Write out each line of the material exactly as given, and drop the images.

Data below
- - - - -

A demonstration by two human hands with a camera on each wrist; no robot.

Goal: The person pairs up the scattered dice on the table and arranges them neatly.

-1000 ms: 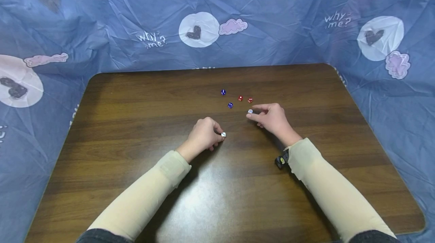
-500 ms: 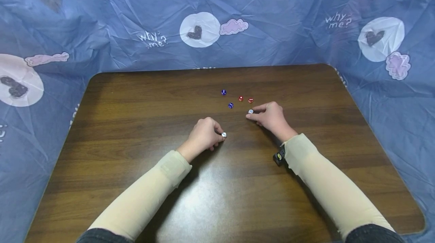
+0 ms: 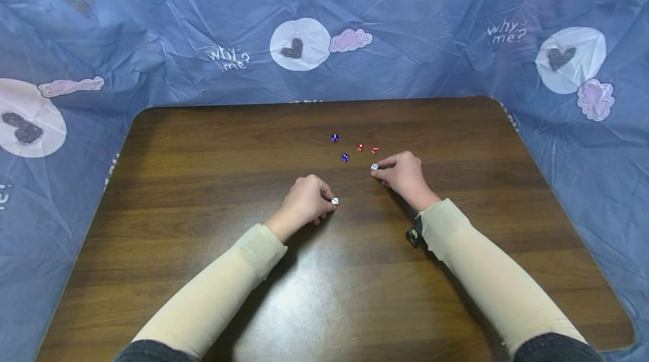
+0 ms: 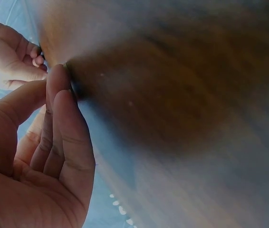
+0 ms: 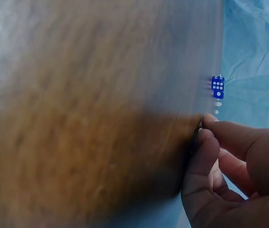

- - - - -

Task output
A demonstration by two human hands with a camera on each wrist; no robot.

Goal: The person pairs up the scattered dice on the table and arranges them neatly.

-1000 ms: 
-500 ms: 
+0 ms: 
+0 ms: 
+0 ms: 

The answer is complete, and the exercise is done.